EXERCISE:
Once the line containing "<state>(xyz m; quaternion" is found, please set it down along with each following line, exactly, to the end of the material.
══ PROVIDED DATA
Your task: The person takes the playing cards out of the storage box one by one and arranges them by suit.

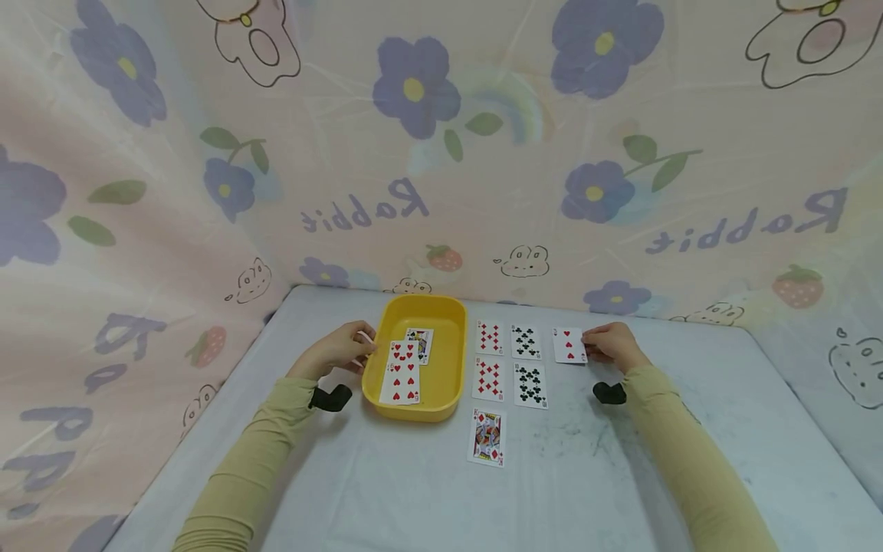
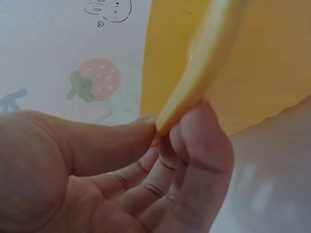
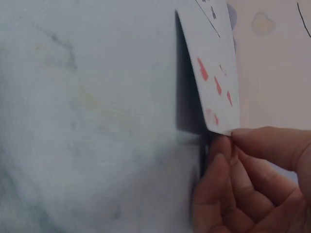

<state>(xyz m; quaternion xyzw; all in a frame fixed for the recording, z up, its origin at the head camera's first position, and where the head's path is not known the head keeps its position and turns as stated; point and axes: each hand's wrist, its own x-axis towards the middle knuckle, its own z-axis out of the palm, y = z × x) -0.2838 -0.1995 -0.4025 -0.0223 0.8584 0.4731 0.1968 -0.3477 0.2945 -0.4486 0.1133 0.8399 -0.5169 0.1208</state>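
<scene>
My left hand (image 1: 336,349) pinches the left rim of a yellow plastic tray (image 1: 451,399) between thumb and fingers; the left wrist view shows this rim (image 2: 194,73) close up. Inside the tray lie heart-suit playing cards (image 1: 402,383) partly over a face card (image 1: 422,345). On the right, my right hand (image 1: 614,345) pinches the edge of a three of hearts card (image 1: 569,346). That card stands tilted off the table in the right wrist view, with a dark shadow beneath it.
Between tray and right hand, diamond cards (image 1: 489,378) and club cards (image 1: 530,385) lie face up in two columns. A king of diamonds (image 1: 487,438) lies nearer the front. The white-covered table (image 1: 414,491) meets a printed curtain (image 1: 483,192) at the back.
</scene>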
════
TASK RESULT:
<state>(xyz m; quaternion xyzw; all in a frame fixed for the recording, z up, its origin at the head camera's first position, and where the head's path is not known the head keeps its position and turns as stated; point and axes: each hand's wrist, its own x-axis towards the middle knuckle, its own z-axis out of the palm, y = z × x) -0.2838 -0.1995 -0.4025 -0.0223 0.8584 0.4731 0.1968 -0.3477 0.2945 -0.4486 0.1133 0.8399 -0.5169 0.1208</state>
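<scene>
My left hand (image 1: 336,349) pinches the left rim of a yellow plastic tray (image 1: 451,399) between thumb and fingers; the left wrist view shows this rim (image 2: 194,73) close up. Inside the tray lie heart-suit playing cards (image 1: 402,383) partly over a face card (image 1: 422,345). On the right, my right hand (image 1: 614,345) pinches the edge of a three of hearts card (image 1: 569,346). That card stands tilted off the table in the right wrist view, with a dark shadow beneath it.
Between tray and right hand, diamond cards (image 1: 489,378) and club cards (image 1: 530,385) lie face up in two columns. A king of diamonds (image 1: 487,438) lies nearer the front. The white-covered table (image 1: 414,491) meets a printed curtain (image 1: 483,192) at the back.
</scene>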

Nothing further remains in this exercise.